• Problem description
Every line of the listing below is to be repeated exactly; the pictures stay out.

• Data provided
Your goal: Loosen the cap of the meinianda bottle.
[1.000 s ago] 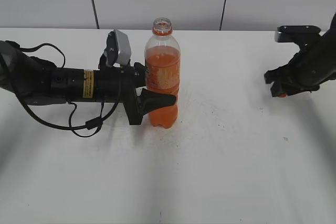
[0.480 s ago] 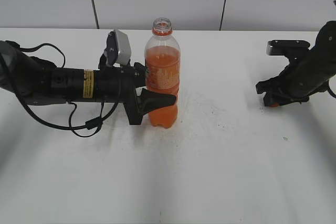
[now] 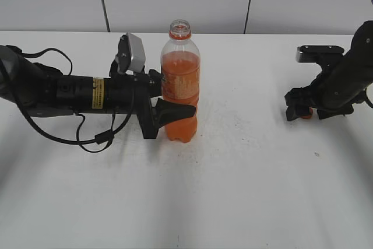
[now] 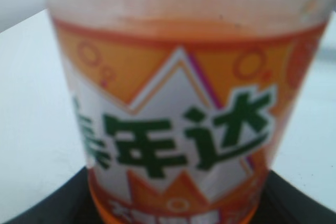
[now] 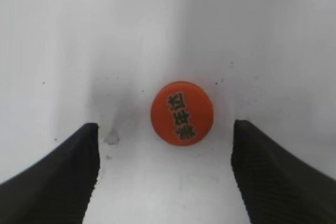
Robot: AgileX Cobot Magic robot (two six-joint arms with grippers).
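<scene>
The meinianda bottle (image 3: pixel 180 86) stands upright mid-table with its neck open and no cap on it. My left gripper (image 3: pixel 175 112) is shut on its lower body from the left. In the left wrist view the label (image 4: pixel 178 129) fills the frame, with my left gripper (image 4: pixel 176 214) holding it between dark fingers at the bottom corners. The orange cap (image 5: pixel 182 113) lies flat on the table, top up. My right gripper (image 5: pixel 164 129) is open, with a finger on each side of the cap and not touching it. The exterior view shows the cap (image 3: pixel 307 113) under my right gripper (image 3: pixel 302 111) at the far right.
The white table (image 3: pixel 233 190) meets a grey panelled wall at the back. The left arm's black cable (image 3: pixel 87 138) loops on the table left of the bottle. A small dark speck (image 3: pixel 317 154) lies in front of the right gripper.
My right gripper came down and left to the table, opened, and let go of the cap, which now lies on the table. The left gripper and bottle have not moved.
</scene>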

• Response area
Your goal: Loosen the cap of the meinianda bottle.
[1.000 s ago] 
[0.480 s ago] 
[now] 
[now] 
[now] 
Robot: AgileX Cobot Magic robot (two six-joint arms with grippers).
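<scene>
The meinianda bottle (image 3: pixel 180 86) stands upright mid-table with its neck open and no cap on it. My left gripper (image 3: pixel 175 112) is shut on its lower body from the left. In the left wrist view the label (image 4: pixel 178 129) fills the frame, with my left gripper (image 4: pixel 176 214) holding it between dark fingers at the bottom corners. The orange cap (image 5: pixel 182 113) lies flat on the table, top up. My right gripper (image 5: pixel 164 129) is open, with a finger on each side of the cap and not touching it. The exterior view shows the cap (image 3: pixel 307 113) under my right gripper (image 3: pixel 302 111) at the far right.
The white table (image 3: pixel 233 190) meets a grey panelled wall at the back. The left arm's black cable (image 3: pixel 87 138) loops on the table left of the bottle. A small dark speck (image 3: pixel 317 154) lies in front of the right gripper.
My right gripper came down and left to the table, opened, and let go of the cap, which now lies on the table. The left gripper and bottle have not moved.
</scene>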

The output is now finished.